= Beginning of Section =
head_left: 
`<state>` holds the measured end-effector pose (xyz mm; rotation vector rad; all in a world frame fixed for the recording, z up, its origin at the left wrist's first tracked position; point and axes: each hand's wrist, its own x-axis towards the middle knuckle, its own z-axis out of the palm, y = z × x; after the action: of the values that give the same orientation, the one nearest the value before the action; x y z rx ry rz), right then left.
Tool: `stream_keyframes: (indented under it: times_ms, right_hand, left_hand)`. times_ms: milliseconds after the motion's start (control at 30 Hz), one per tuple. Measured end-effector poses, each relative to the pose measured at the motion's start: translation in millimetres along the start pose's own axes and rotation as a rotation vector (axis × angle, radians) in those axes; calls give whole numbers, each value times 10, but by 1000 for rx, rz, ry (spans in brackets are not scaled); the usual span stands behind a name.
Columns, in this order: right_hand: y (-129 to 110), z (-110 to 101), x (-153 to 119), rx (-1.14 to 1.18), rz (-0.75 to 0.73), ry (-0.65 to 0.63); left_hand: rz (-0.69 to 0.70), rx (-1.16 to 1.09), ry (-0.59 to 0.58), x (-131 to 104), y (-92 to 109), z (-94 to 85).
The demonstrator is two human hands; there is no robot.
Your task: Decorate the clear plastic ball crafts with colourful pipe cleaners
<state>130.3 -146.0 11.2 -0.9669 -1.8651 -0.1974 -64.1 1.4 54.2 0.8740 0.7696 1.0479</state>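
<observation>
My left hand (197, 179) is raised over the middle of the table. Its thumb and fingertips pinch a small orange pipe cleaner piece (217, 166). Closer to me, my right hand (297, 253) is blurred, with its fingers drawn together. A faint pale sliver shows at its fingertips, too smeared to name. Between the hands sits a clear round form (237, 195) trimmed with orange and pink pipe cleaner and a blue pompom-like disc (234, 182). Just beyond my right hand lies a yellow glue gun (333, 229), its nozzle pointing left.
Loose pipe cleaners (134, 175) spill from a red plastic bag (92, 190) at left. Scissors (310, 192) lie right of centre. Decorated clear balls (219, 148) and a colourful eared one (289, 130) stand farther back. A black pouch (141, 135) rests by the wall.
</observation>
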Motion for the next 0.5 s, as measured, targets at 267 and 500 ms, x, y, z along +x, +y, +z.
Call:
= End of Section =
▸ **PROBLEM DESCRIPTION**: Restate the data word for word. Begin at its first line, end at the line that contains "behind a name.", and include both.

▸ **REPLY**:
head_left: 
`<state>` holds the measured end-effector pose (xyz mm; rotation vector rad; all in a world frame fixed for the recording, z up, its origin at the left wrist's first tracked position; point and axes: each hand's wrist, its own x-axis towards the middle knuckle, its own z-axis out of the palm, y = z × x; after the action: of the values that give the same orientation, the one nearest the value before the action; x y z rx ry rz), right then left.
Tool: `stream_keyframes: (indented under it: times_ms, right_hand, left_hand)`. times_ms: milliseconds after the motion's start (control at 30 Hz), one per tuple. Measured end-effector poses, each relative to the pose measured at the motion's start: translation in millimetres along the start pose's own axes and rotation as a rotation vector (axis × angle, radians) in those axes; calls give whole numbers, each value times 10, but by 1000 for rx, rz, ry (spans in brackets are not scaled); the usual span stands behind a name.

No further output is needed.